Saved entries
-- Opening Marker --
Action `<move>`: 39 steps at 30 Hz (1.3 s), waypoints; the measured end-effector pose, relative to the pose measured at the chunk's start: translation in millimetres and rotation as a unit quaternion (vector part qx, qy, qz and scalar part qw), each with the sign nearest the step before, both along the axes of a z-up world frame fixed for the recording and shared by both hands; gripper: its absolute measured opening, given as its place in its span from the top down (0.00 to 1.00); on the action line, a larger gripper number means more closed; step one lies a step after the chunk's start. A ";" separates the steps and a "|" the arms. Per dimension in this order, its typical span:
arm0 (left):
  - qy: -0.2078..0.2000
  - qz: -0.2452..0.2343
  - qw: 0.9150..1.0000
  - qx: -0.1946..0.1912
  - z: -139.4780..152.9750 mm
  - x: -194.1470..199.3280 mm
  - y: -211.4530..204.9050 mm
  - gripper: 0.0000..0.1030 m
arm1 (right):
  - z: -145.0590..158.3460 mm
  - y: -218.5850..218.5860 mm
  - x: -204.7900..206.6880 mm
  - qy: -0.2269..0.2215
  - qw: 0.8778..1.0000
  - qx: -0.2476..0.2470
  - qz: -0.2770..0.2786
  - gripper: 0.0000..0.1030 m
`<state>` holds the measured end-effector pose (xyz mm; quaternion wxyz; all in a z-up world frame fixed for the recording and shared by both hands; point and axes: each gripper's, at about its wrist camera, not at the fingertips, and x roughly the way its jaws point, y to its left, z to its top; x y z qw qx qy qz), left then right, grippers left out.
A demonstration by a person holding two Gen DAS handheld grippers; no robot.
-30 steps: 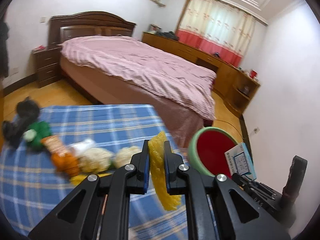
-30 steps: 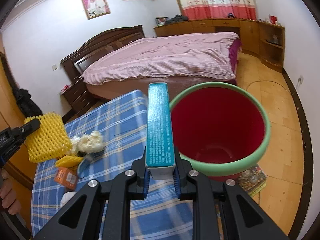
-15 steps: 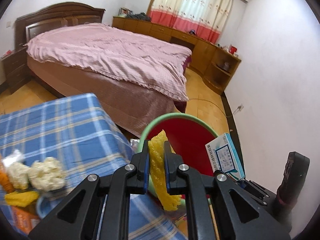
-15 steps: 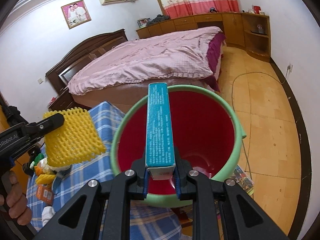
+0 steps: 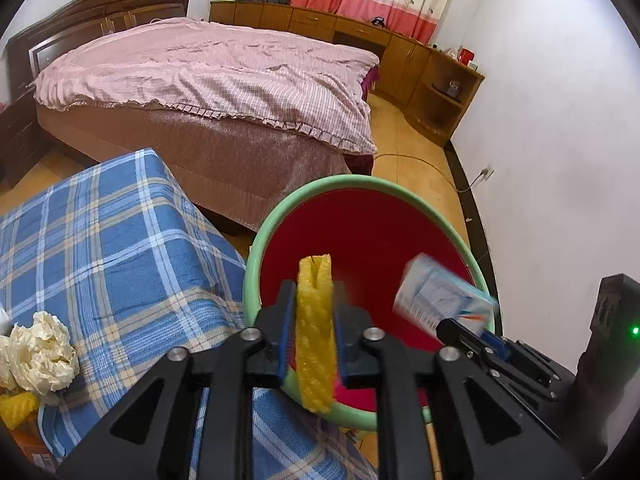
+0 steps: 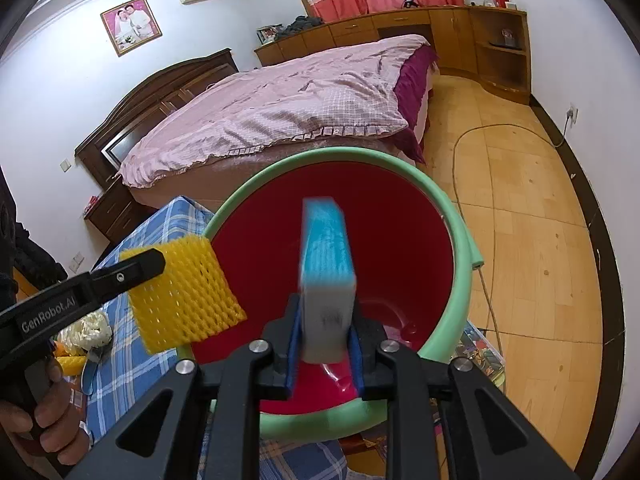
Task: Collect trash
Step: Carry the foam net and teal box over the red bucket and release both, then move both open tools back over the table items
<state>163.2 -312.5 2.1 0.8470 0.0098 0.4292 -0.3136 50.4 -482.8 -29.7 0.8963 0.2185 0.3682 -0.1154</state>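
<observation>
A bedroom with a pink-quilted bed (image 5: pixel 224 80), wooden cabinets along the far wall and red-and-cream curtains lies behind a worktop (image 5: pixel 104 248) covered in a blue plaid cloth. Just right of the worktop stands a red bucket with a green rim (image 5: pixel 360 240), its mouth open toward both cameras.

The left tool (image 5: pixel 314 312) has a yellow foam fruit net (image 5: pixel 314 328) between its blue pads; its jaws are opening, and the net stands upright in the gap, over the bucket's near-left rim. In the right wrist view the net (image 6: pixel 182 288) hangs at the bucket's left edge, and a hand (image 6: pixel 36 420) grips the tool's handle at lower left.

The right tool (image 6: pixel 326 340) has a teal and white carton (image 6: pixel 328 264) between its pads, end-on and blurred, above the bucket's red interior; its jaws are opening too. Whether the pads of either tool are pressing on their load cannot be told.

On the worktop's near-left part lie crumpled white tissue (image 5: pixel 36 352), a second yellow net piece (image 5: pixel 16 408) and an orange packet (image 5: pixel 28 448) at the edge.
</observation>
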 end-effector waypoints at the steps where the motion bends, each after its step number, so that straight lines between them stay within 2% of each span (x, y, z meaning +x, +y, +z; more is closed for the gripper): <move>1: 0.001 0.001 1.000 -0.001 -0.1 -0.3 0.1 0.76 | 0.1 0.1 -0.3 -0.001 1.000 0.000 0.000 0.73; 6: -0.002 0.002 1.000 0.000 2.7 -2.8 1.4 0.68 | 3.7 3.5 -4.4 -0.007 1.000 -0.003 -0.002 0.66; 11: -0.005 0.008 1.000 -0.002 11.6 -9.0 11.2 0.68 | 12.6 9.5 -10.8 -0.016 1.000 -0.005 -0.004 0.65; 18: -0.014 0.030 0.999 -0.005 29.9 -20.9 34.2 0.68 | 30.8 27.5 -22.8 -0.032 0.999 -0.013 0.006 0.55; 29: -0.035 0.092 0.995 -0.004 60.4 -44.6 104.2 0.68 | 58.0 68.5 -29.8 -0.057 0.998 -0.005 0.040 0.43; 39: -0.046 0.181 0.982 0.005 70.1 -51.2 185.3 0.68 | 70.8 122.6 -20.5 -0.062 0.993 -0.008 0.100 0.37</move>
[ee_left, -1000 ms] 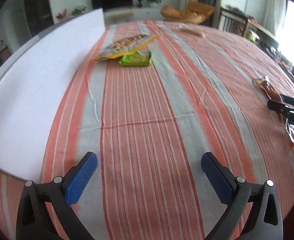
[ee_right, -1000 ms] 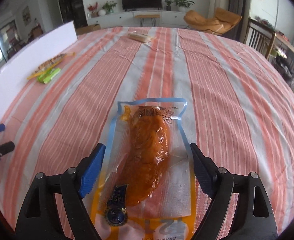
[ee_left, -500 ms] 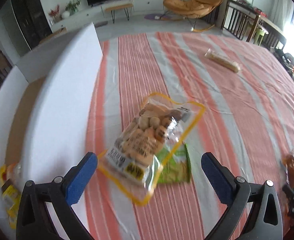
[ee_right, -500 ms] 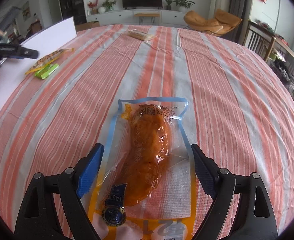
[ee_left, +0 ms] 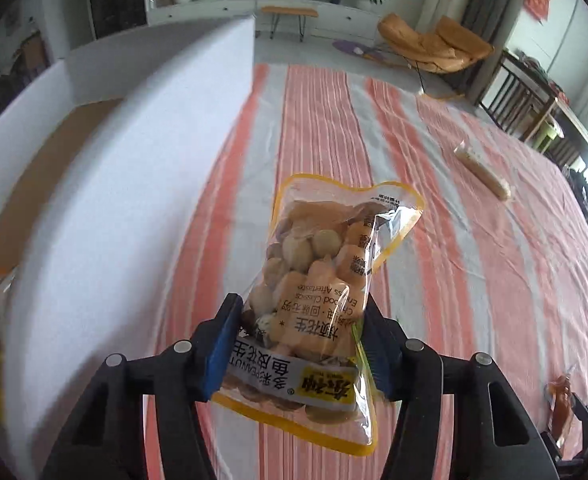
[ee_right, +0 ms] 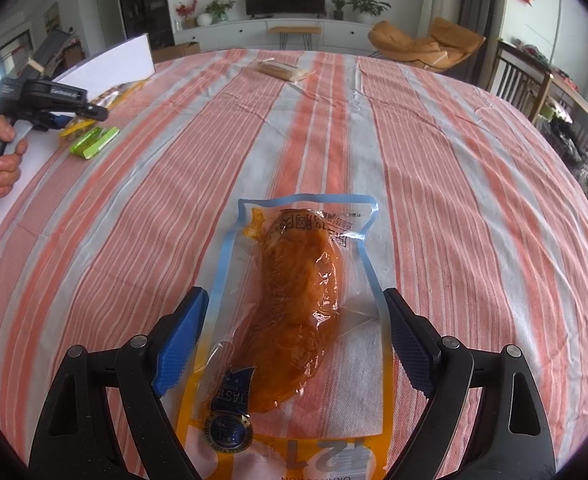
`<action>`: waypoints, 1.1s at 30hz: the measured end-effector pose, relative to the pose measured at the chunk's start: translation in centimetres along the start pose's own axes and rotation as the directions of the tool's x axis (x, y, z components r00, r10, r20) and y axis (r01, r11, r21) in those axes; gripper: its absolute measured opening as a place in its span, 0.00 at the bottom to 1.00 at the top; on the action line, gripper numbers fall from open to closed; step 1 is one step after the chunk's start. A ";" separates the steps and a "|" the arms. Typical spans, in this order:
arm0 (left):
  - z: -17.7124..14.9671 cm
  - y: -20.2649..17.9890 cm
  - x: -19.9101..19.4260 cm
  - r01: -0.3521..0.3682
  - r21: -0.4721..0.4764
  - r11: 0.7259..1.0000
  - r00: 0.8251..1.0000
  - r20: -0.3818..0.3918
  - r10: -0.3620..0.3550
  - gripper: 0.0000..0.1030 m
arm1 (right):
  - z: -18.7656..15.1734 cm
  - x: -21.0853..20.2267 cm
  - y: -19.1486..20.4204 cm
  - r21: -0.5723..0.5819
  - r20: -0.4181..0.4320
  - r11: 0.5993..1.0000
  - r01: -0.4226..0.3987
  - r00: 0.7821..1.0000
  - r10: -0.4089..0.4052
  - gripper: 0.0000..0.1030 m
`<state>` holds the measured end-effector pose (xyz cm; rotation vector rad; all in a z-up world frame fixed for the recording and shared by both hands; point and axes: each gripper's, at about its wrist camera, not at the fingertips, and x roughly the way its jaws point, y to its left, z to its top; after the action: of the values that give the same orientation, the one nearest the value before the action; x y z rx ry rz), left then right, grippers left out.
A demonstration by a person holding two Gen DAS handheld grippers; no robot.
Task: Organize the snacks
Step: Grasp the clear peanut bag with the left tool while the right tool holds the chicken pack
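Left wrist: white box [ee_left: 94, 200] beside peanut bag [ee_left: 317, 280]

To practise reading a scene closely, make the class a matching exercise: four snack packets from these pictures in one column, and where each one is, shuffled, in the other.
Things
1. peanut bag
2. chicken packet
3. green packet
4. biscuit packet

Places
A. flat on the tablecloth between the open fingers of the right tool
B. at the far end of the table
C. clamped in the left tool, lifted off the cloth
D. on the cloth beside the white box

Pairs: 1-C, 2-A, 3-D, 4-B
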<state>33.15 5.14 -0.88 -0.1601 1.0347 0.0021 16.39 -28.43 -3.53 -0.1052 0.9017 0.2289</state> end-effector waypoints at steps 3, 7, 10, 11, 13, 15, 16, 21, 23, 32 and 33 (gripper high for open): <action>-4.3 -1.4 -4.7 -0.044 0.050 0.998 0.999 0.021 0.043 0.56 | 0.0 0.0 0.0 0.000 0.000 1.000 0.000 1.000 0.000 0.87; -12.1 -3.6 -8.0 -0.082 0.135 0.988 0.997 0.006 0.082 0.58 | 0.0 0.0 0.1 0.000 0.000 1.000 0.000 1.000 0.000 0.87; -17.6 -5.0 -7.8 -0.080 0.158 0.984 0.996 -0.019 0.084 0.66 | 0.0 0.0 0.1 0.000 0.000 1.000 0.000 1.000 0.000 0.87; -18.8 -5.3 -7.4 -0.071 0.169 0.983 0.997 -0.019 0.075 0.71 | 0.0 0.0 0.1 0.000 0.000 1.000 0.000 1.000 0.000 0.87; -20.5 -6.2 -6.5 -0.094 0.215 0.972 0.995 -0.004 0.097 0.83 | 0.0 0.0 0.1 0.000 0.000 1.000 0.000 1.000 0.000 0.87; -21.1 -6.5 -6.0 -0.117 0.236 0.965 0.993 0.049 0.108 0.94 | 0.0 0.0 -0.1 0.000 0.000 1.000 0.000 1.000 0.000 0.87; -21.1 -6.2 -5.8 -0.122 0.229 0.966 0.992 0.059 0.111 1.00 | 0.0 0.0 0.0 0.000 0.000 1.000 0.000 1.000 0.000 0.87; -20.2 -4.1 -5.2 -0.035 0.191 0.981 0.998 0.065 0.023 1.00 | 0.2 0.3 0.2 0.001 -0.001 1.000 0.003 1.000 -0.003 0.87; -20.1 -4.1 -5.1 -0.036 0.190 0.981 0.997 0.069 0.023 1.00 | 0.2 0.3 0.3 0.001 -0.001 1.000 0.003 1.000 -0.003 0.87; -20.3 -3.7 -5.6 -0.037 0.185 0.982 0.997 0.077 0.023 1.00 | 0.2 0.4 0.4 0.001 -0.001 1.000 0.003 1.000 -0.003 0.87; -20.3 -3.7 -5.6 -0.037 0.185 0.982 0.997 0.077 0.023 1.00 | 0.2 0.5 0.4 0.001 -0.001 1.000 0.003 1.000 -0.003 0.87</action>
<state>13.17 -0.84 -5.72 0.0259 0.9572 -0.0606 16.74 -27.95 -3.74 -0.1061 0.9029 0.2253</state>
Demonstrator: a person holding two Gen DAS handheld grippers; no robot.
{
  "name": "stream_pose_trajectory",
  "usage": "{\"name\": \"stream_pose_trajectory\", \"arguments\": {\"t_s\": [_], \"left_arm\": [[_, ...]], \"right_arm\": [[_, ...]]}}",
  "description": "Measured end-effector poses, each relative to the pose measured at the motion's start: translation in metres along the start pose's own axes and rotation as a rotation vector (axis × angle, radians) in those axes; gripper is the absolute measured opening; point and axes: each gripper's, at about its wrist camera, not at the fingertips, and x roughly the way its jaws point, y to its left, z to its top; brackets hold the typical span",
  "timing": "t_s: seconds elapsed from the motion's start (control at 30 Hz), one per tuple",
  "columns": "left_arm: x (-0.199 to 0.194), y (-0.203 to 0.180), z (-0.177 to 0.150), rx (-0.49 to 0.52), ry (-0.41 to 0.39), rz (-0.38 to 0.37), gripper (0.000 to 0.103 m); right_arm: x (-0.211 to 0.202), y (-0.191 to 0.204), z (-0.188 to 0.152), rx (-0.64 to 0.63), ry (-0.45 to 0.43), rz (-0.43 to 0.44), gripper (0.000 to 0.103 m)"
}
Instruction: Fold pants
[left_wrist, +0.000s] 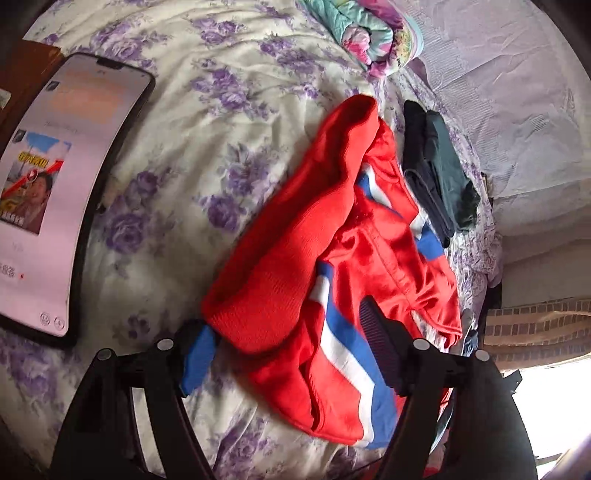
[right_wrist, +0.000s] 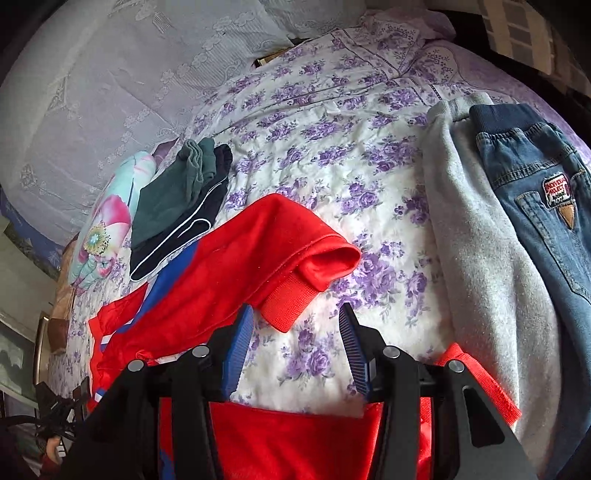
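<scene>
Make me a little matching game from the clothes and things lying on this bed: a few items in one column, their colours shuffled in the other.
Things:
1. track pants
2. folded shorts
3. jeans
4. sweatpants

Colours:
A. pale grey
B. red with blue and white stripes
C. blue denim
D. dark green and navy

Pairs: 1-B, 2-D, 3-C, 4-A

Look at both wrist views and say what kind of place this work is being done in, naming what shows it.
Most likely a bedroom at home. The red pants lie on a purple-flowered bedspread, a pale embossed pillow sits at its far edge, and other folded clothes such as jeans rest nearby.
</scene>
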Motion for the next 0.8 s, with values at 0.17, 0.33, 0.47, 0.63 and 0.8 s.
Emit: {"name": "stream_pose_trajectory", "arguments": {"t_s": [0.17,0.33,0.47,0.63,0.8], "left_arm": [[-0.036,0.009,0.000,-0.053,-0.183,0.050,0.015],[-0.077,0.033,0.003,-0.101,-0.283,0.162,0.012],[-0.066,0.035,0.000,-0.114,-0.197,0.187,0.031],[-0.054,0.020,-0.015,-0.130,-0.199,0.178,0.072],[-0.062,0.010,-0.031,-0.107,-0.224,0.161,0.073]], "right_arm": [[0.002,0.002,0.003,0.006,0.009,0.014,0.048],[0.004,-0.009,-0.004,0.039,0.020,0.002,0.048],[0.030,-0.010,-0.008,0.029,0.099,-0.032,0.048],[0.058,0.002,0.004,-0.035,0.104,-0.015,0.048],[0.083,0.023,0.014,-0.134,0.143,0.016,0.020]]}}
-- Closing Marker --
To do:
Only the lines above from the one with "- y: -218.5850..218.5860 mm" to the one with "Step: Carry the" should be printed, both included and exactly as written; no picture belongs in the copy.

Output for this exercise:
  - y: -218.5850..218.5860 mm
  - x: -204.7900..206.6880 mm
  - qy: -0.2269..0.2215
  - qw: 0.8778..1.0000
  - qx: -0.2476..0.2470
  - qz: -0.2770..0.2786
  - gripper: 0.0000..0.1030 m
`<state>` holds the measured end-effector pose (xyz mm; quaternion wxyz; all in a z-up world frame fixed for the recording and shared by both hands; point and axes: each gripper's, at about its wrist camera, not at the fingertips, and x roughly the way its jaws point, y to its left, z to its top; x y z qw qx qy qz), left then right, grippers left out.
A demonstration by a person holding two Gen DAS handheld grippers; no robot.
-30 steps: 
-30 steps: 
-15 steps: 
-15 steps: 
+0 steps: 
+0 steps: 
Task: Collect trash
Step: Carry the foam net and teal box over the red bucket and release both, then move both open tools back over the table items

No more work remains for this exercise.